Optics are one of the most important elements of an LED luminaire. They shape, focus and mix the light created by the LED light sources into a shape, whether it’s a wide flood light, a narrow spot, or an elliptical wall grazer. Well-designed optics are also critical for getting the most efficient performance from a luminaire, and for mixing colours effectively.

1. Luminaires often have more than one type of optics

Many LED fixtures use both a primary and secondary optic. The primary optic is built in to the LED itself, and usually takes the form of a small dome on top of the device. This is designed to maximise the useful light output of the LED, and provides the basic beam shape of the fixture. Secondary optics, such as TIR lenses or reflectors, are then used to shape the light, typically making the beam narrower. Secondary optics are crucial for colour mixing luminaires, because they determine how well the colours mix.

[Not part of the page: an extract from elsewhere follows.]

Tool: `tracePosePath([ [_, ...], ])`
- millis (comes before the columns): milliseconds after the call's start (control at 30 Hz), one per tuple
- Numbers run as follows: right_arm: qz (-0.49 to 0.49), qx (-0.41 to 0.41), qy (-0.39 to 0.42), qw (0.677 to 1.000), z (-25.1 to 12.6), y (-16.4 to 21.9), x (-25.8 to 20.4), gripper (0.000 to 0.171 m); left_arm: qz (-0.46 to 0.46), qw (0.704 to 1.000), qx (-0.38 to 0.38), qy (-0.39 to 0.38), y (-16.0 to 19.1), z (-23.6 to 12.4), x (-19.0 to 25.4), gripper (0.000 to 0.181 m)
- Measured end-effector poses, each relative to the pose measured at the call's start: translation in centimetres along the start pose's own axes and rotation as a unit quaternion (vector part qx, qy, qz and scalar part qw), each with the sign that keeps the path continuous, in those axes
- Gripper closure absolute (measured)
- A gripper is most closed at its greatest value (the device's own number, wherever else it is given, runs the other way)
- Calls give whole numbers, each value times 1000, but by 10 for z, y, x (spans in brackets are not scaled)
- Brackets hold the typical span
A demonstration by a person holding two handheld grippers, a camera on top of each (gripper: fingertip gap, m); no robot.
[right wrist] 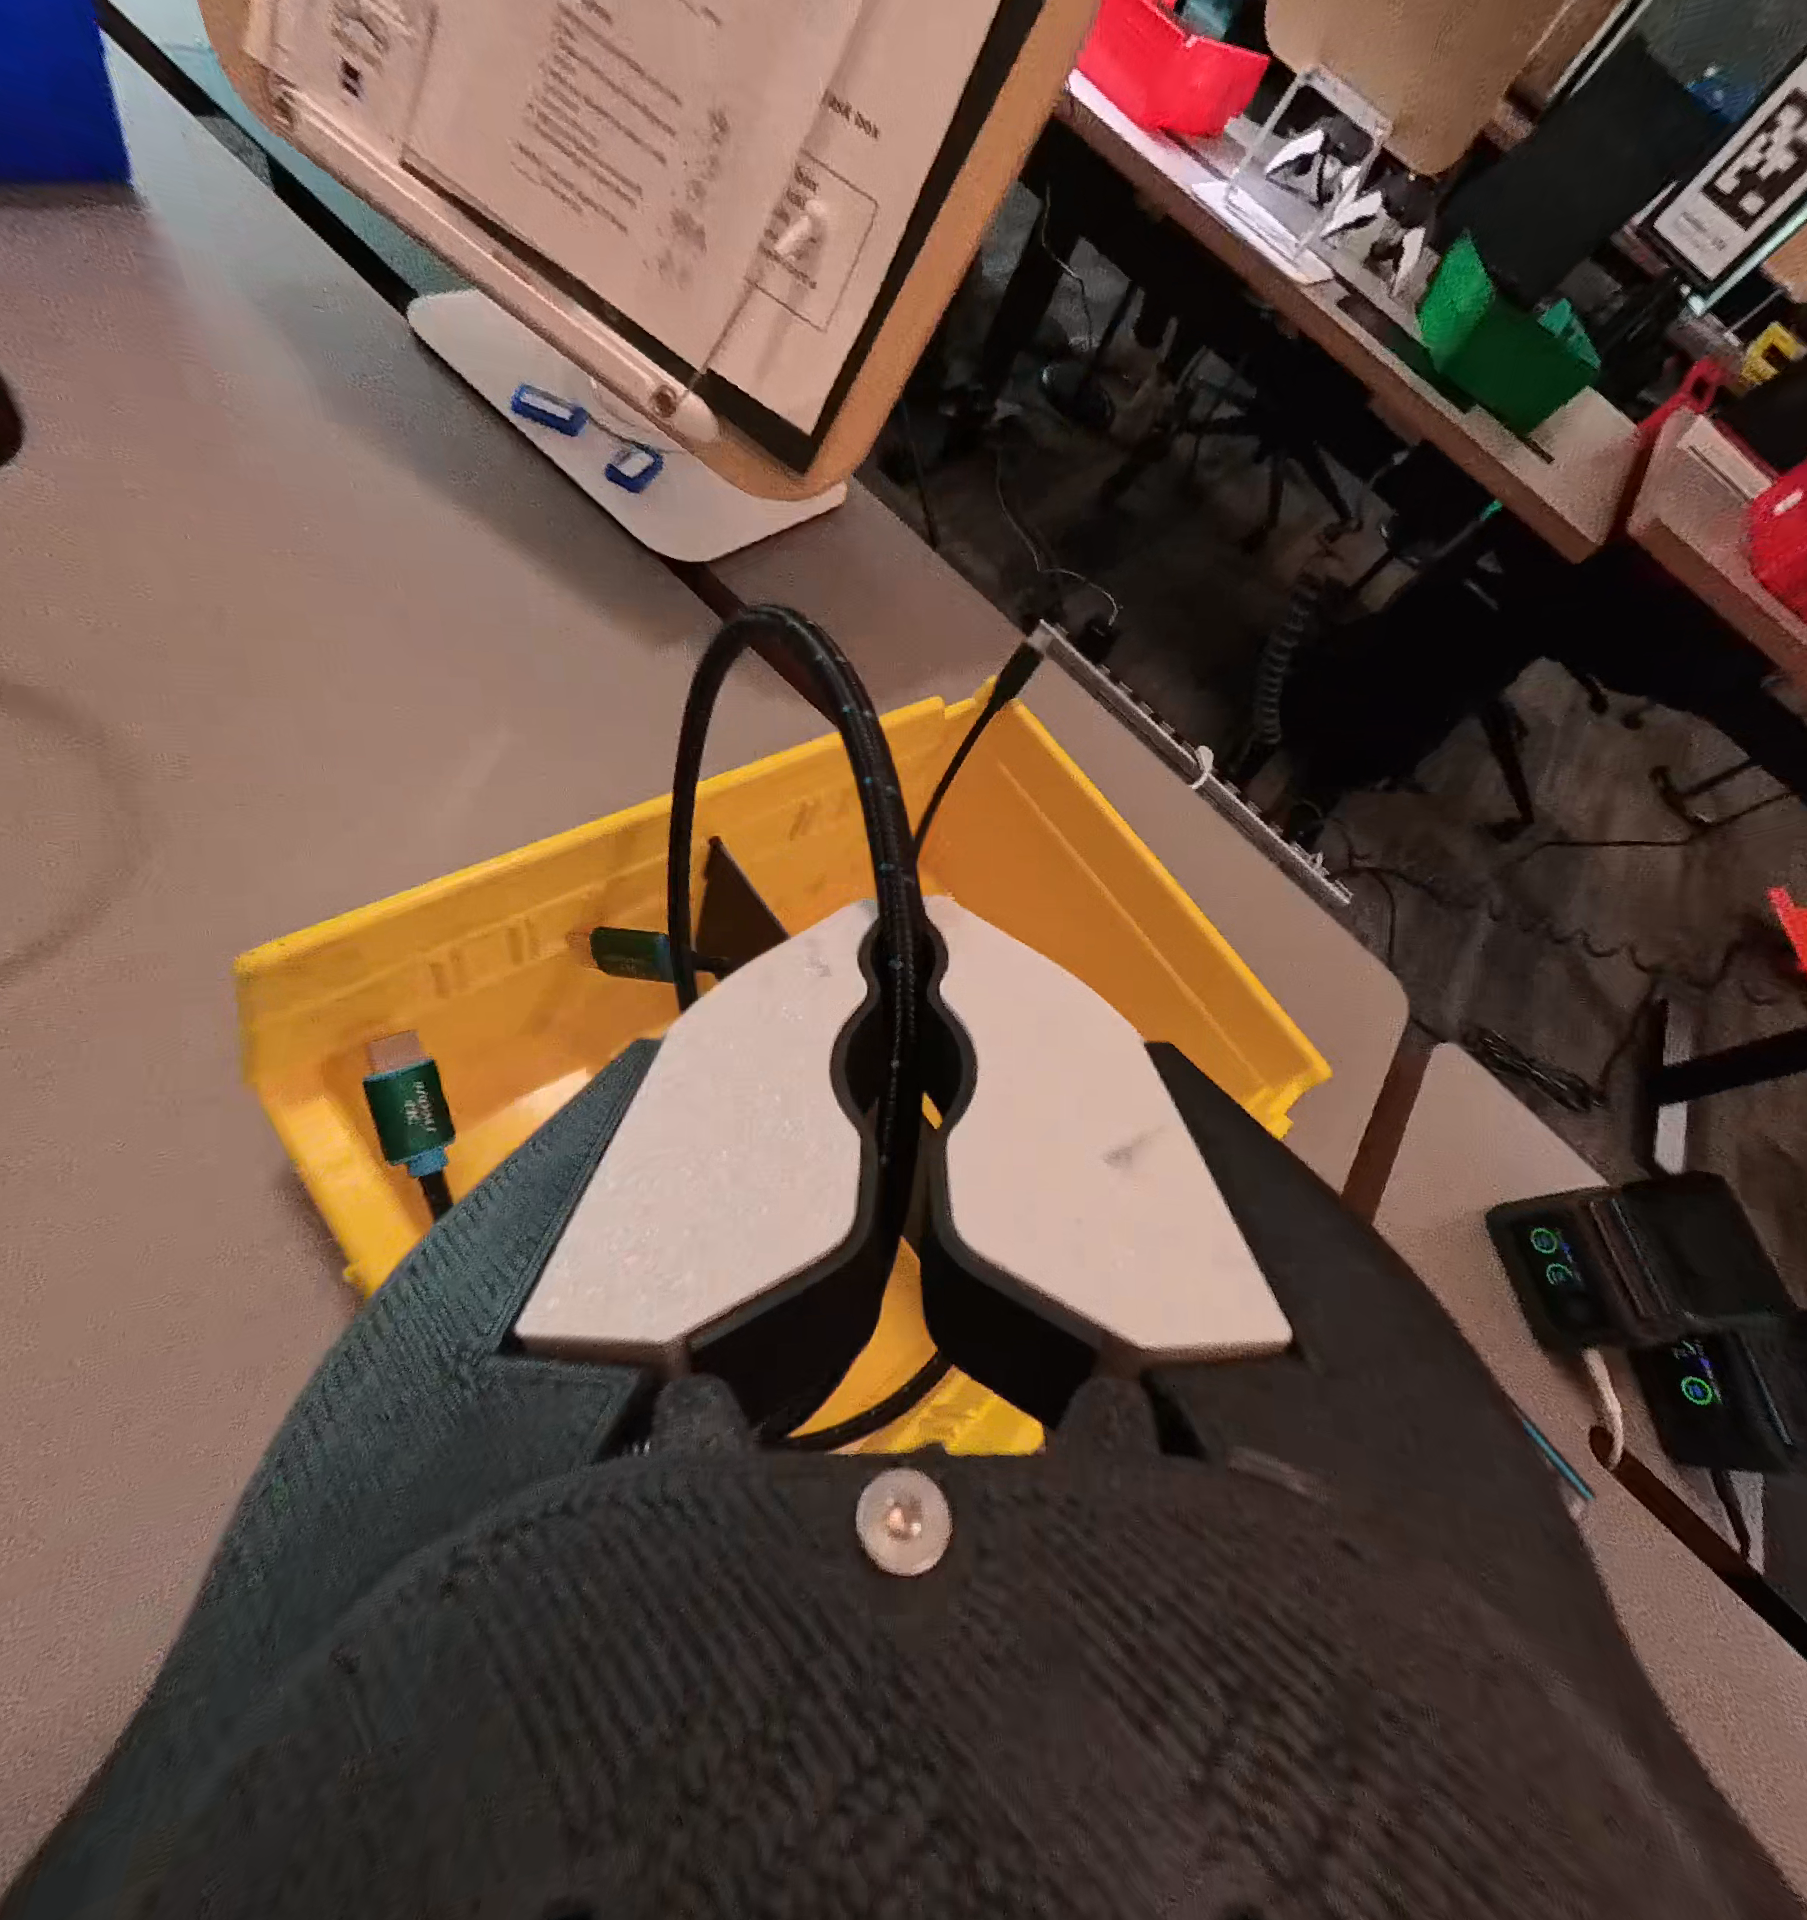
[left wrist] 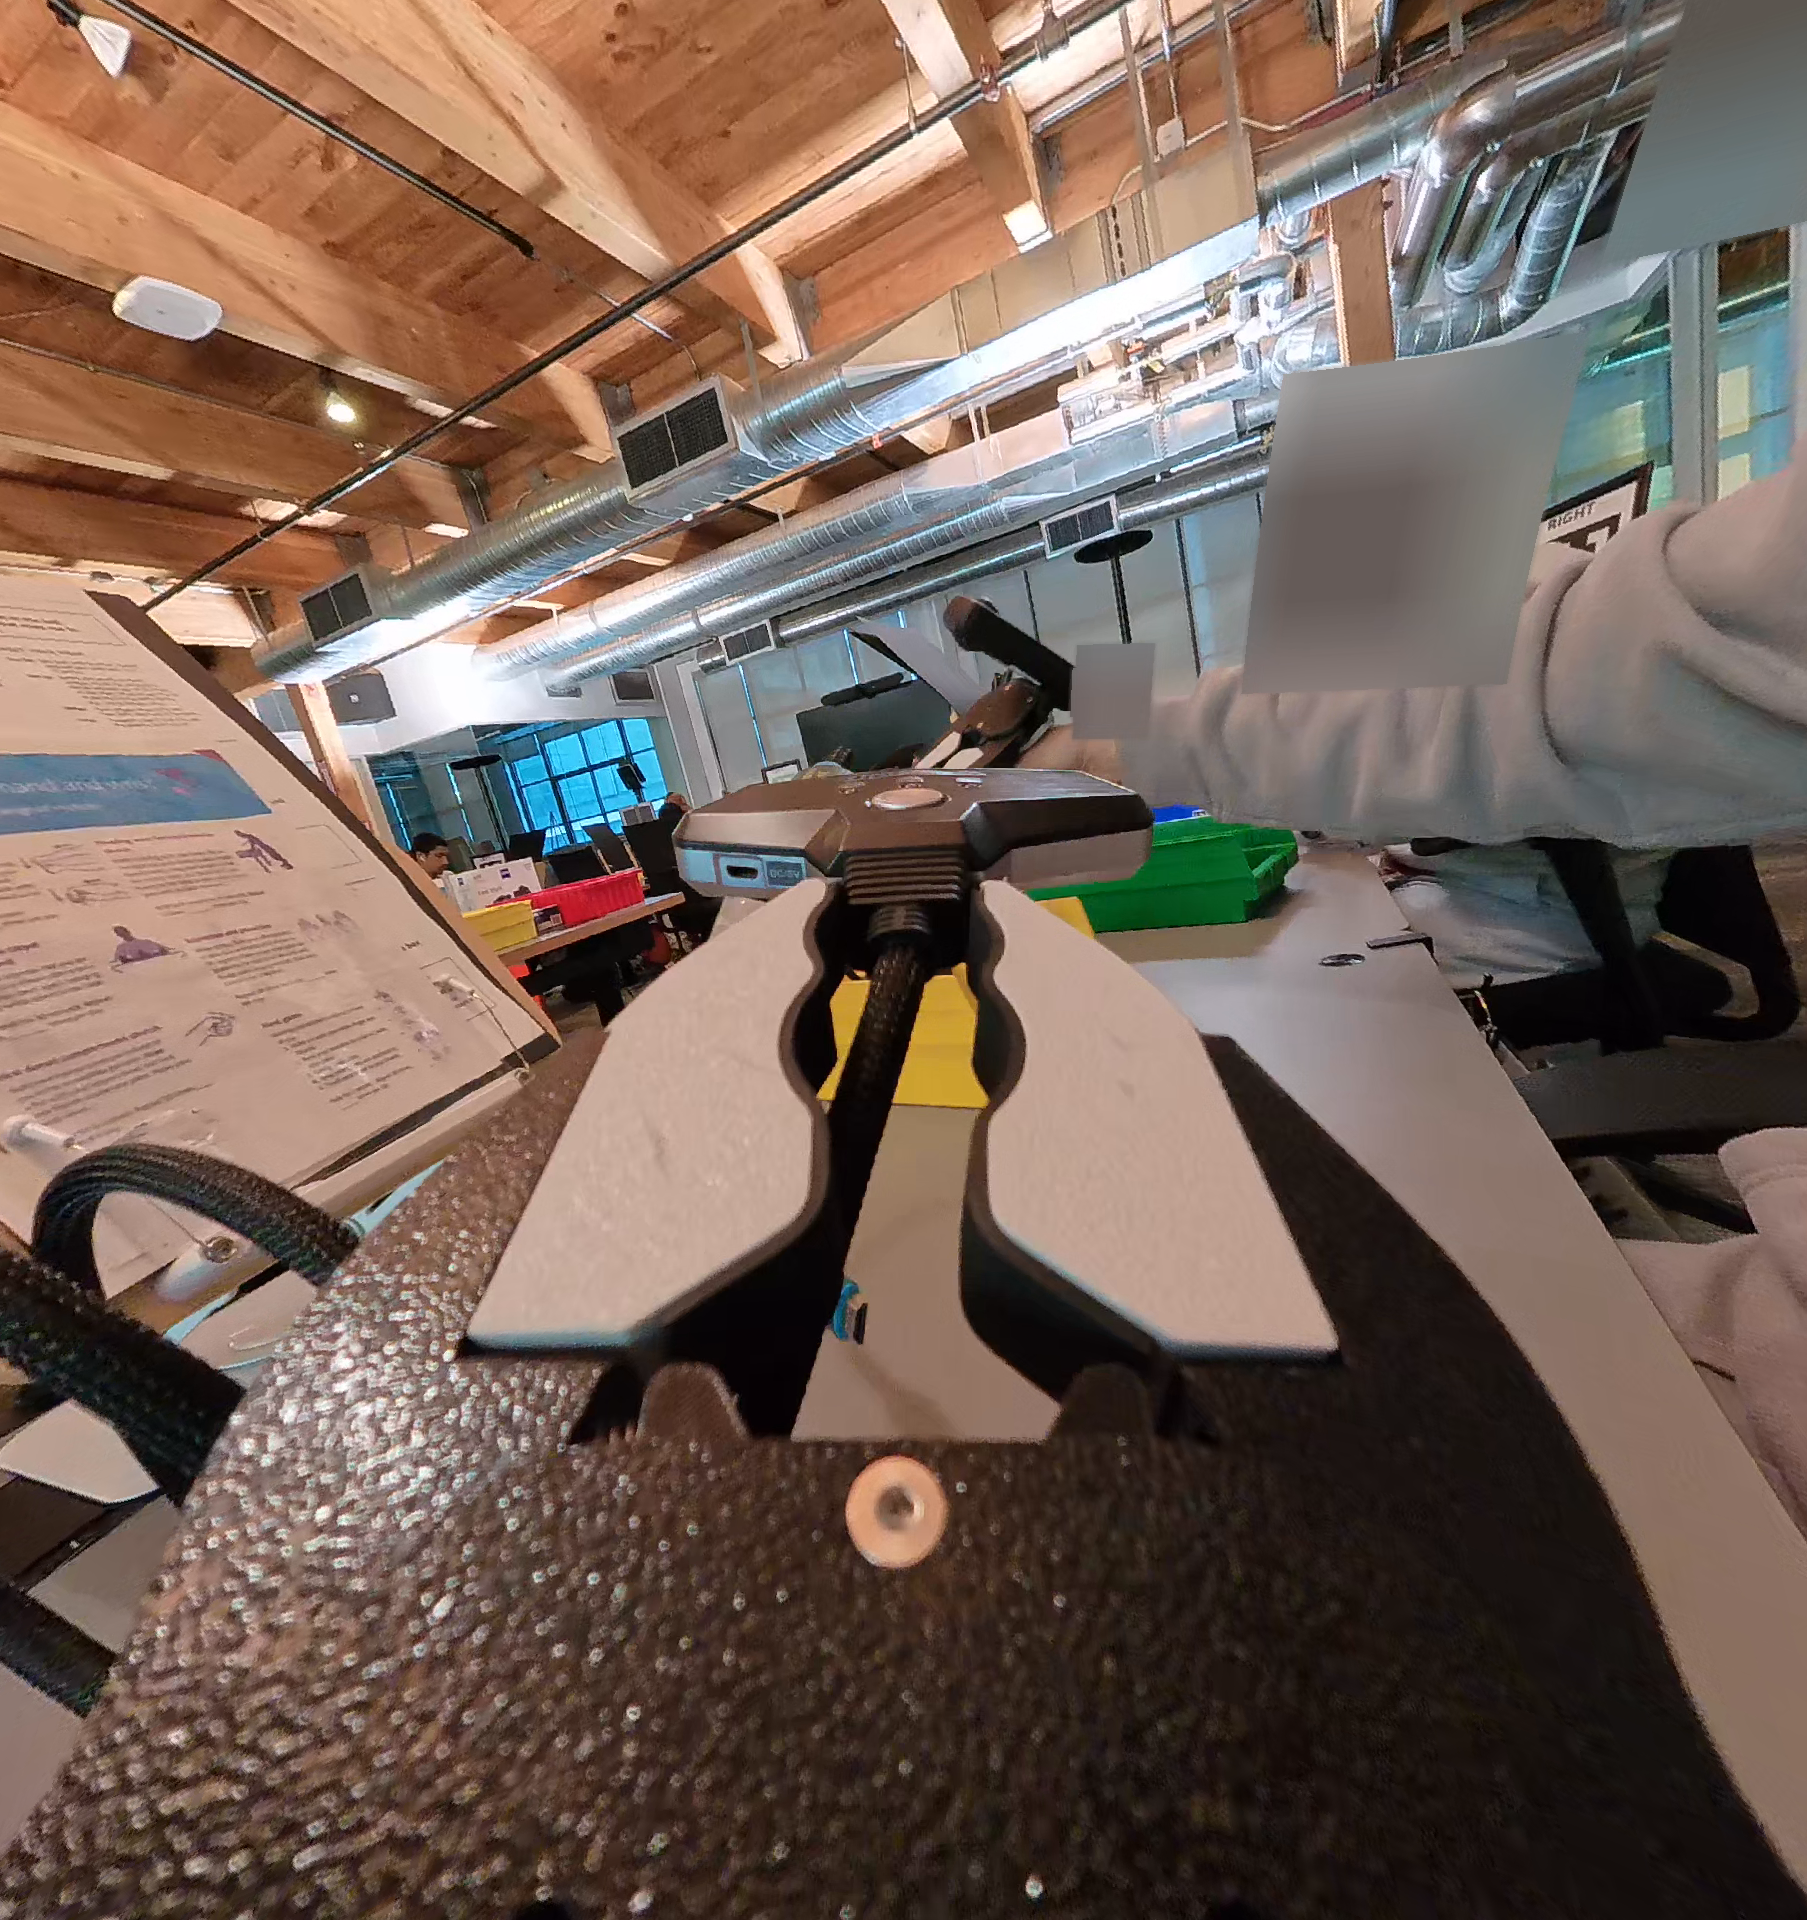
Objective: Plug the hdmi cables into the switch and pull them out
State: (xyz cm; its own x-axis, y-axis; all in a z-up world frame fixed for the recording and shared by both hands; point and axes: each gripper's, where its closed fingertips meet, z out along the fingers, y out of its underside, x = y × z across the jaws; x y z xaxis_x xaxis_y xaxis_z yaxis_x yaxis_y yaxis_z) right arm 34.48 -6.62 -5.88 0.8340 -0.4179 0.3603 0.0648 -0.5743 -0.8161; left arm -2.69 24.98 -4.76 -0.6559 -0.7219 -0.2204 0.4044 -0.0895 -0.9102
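**Plug Meets Switch as Second Cable Waits Over Bin**

Fingers of the left gripper point(left wrist: 899, 914) pinch the ribbed black plug point(left wrist: 901, 875) of a braided HDMI cable point(left wrist: 883, 1039), with the switch point(left wrist: 914, 821) dead ahead and touching the plug's front. The plug's long axis runs straight forward along the gripper's fingers and into the switch's near edge, so the coming move, whether seating or withdrawal, looks to turn on a push or pull along that single line. How deep the plug sits cannot be told from here. A second, open port shows on the switch's left face. The switch appears raised off the grey table point(left wrist: 1294, 997), though what supports it is unclear; a yellow bin point(left wrist: 930, 1049) and a green bin point(left wrist: 1190, 873) lie beyond.

In the right wrist view, the right gripper point(right wrist: 904, 940) is nearly closed on a second black cable point(right wrist: 894, 997), gripping the cord itself rather than a connector. That cable loops upward, then drops into the yellow bin directly below, where two green-shelled plugs point(right wrist: 408, 1117) rest. The switch is out of sight in this view, so the left gripper is judged the nearer and the one acting. A document stand point(right wrist: 670, 208) sits at the table's far side.
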Motion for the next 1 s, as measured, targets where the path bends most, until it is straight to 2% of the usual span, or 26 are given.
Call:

On Pulsar’s Luxeos range of products, a third optic is used. Our holographic beam shapers (HBS) provide even more control over the beam angle and colour mixing compared to relying on secondary optics.

2. Reflectors and Lenses

The most common types of secondary optics for LED luminaires are reflectors, which are typically metallic, shaped like cones and sit around the outside of the LED, and lenses. Lenses are typically a TIR (total internal reflection) design and made of a clear acrylic or silicone. One of the biggest advantages of lenses over reflectors is that the light source is covered, which reduces the harsh glare from LED light sources.

3. Size matters

Depending on the size of the LED and the required beam angle, size absolutely matters, especially for reflectors. Typically, narrower beams require bigger optics, just like camera lenses. Smaller lenses (relative to LED size) can often represent a compromise in efficiency and/or colour mixing and are likely to cause more glare. On the other hand, very large lenses can make luminaires prohibitively large and heavy, due to the extra size needed to accommodate them. The Luxeos range uses reasonably large lenses relative to the LED size for maximum efficiency and minimum glare (more on this next).

4. Glare, Glare, Glare

There’s no getting around it; one of the biggest gripes people tend to have with LED fixtures is glare, and one of the most common causes of glare is the optics. Badly designed optics with bright spots that create stray wasted light, lenses with small apertures, and reflectors that provide direct line of sight of the LEDs are all culprits for causing distracting or even dangerous glare. Well-designed luminaires will reduce glare as much as possible, and much of this comes down to carefully selected and placed optics.

At Pulsar we take this to the next level by further reducing glare with our HBS technology, and with baffles, louvres and other accessories available to further block the light sources.